# Entropy and Irreversibility in the Quantum Realm
## Model
The author accompanies the symbolic discussions of the topic with vivid simulations depicting the physical effects of interest. The simulations all concern a system of $8$ electrons in which only their spins are taken into account, and the simulations are performed according to the scheme below. I precede the illustration of the scheme with the rationale for adopting such a setting.
### Rationale
1. An electron only concerned of its spin is a two-level system which is the simplest to describe.
2. A composite system of $8$ such two-level subsystems has $2^8 = 256$ eigenstates which serves narrative purposes well while keeping computations manageable.
3. Though any composite system of two-level subsystems would suffice, the author favors a system of electrons for concreteness.
### Scheme
Let $n = 8$, $N = 2^n = 256$, and denote the up-spin and down-spin of the $j^{\text{ th}}$ electron by $\left|1\right>_j$ and $\left|0\right>_j$ respectively where $j = 0,\dots,n-1$. Let $\{\left|k\right>\}_{k=0}^{N-1}$ be the ordered basis for the composite system such that $\displaystyle
\left|k\right> = \bigotimes_{j=0}^{n-1}\left|k_j\right>_j$ where $\displaystyle
k = \sum_{j=0}^{n-1} k_j\cdot 2^{n-j-1}$ and $k_j\in\{0,1\}$.
E.g. $\
\left|31\right>=
\left|0\right>_0
\left|0\right>_1
\left|0\right>_2
\left|1\right>_3
\left|1\right>_4
\left|1\right>_5
\left|1\right>_6
\left|1\right>_7$. Then the state vector of the system takes the form $\displaystyle
\left|\psi\right> = \sum_{k=0}^{N-1} \psi_k \left|k\right>$. Introduce the $N\times N$ unitary matrix $U=U_{N-1}\cdots U_1U_0$ where
$$
SU_kS^* = U_{k+1},\,
S = \begin{bmatrix} 0 & 1 \\I_{N-1} & 0 \end{bmatrix},\,
U_0 = \begin{bmatrix} Q & 0 \\ 0 & I_{N-2} \end{bmatrix},\,
Q = \begin{bmatrix}
\sqrt{1 - |\beta|^2} & \beta \\
-\beta^* & \sqrt{1 - |\beta|^2} \\
\end{bmatrix}
$$
$U_0$ is unitary due to $Q$ being unitary. $S$ is unitary being a permutation matrix. By induction, each $U_k$ is unitary. Thus, $U$ is unitary.

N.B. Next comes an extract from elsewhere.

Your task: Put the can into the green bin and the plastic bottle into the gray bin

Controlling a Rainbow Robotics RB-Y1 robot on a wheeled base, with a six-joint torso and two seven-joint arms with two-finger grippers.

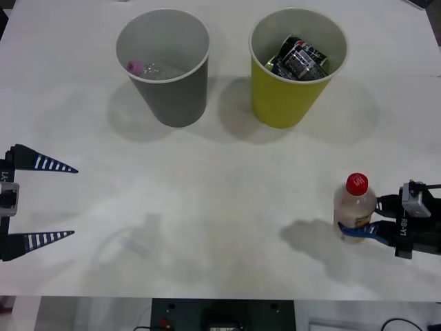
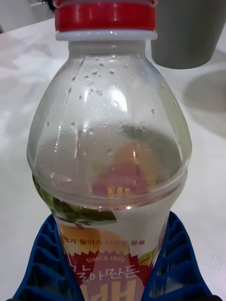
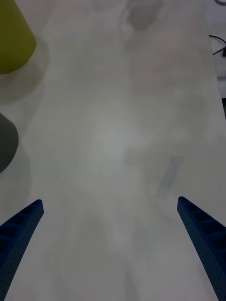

1. $\beta$ is taken to be $0.15$ for reasons unclear.
2. Initially, prepare the system in the state $\left|\psi\right> \leftarrow \left|0\right>$, i.e. all spins down.
4. Evolve according to $\left|\psi\right> \leftarrow U\left|\psi\right>$ for 199 times.
6. Do something, such as applying a measurement, or nothing.
7. Evolve according to $\left|\psi\right> \leftarrow U^*\left|\psi\right>$ for 199 times.
9. Plot the statistics of interest for all iterations. The author presented these.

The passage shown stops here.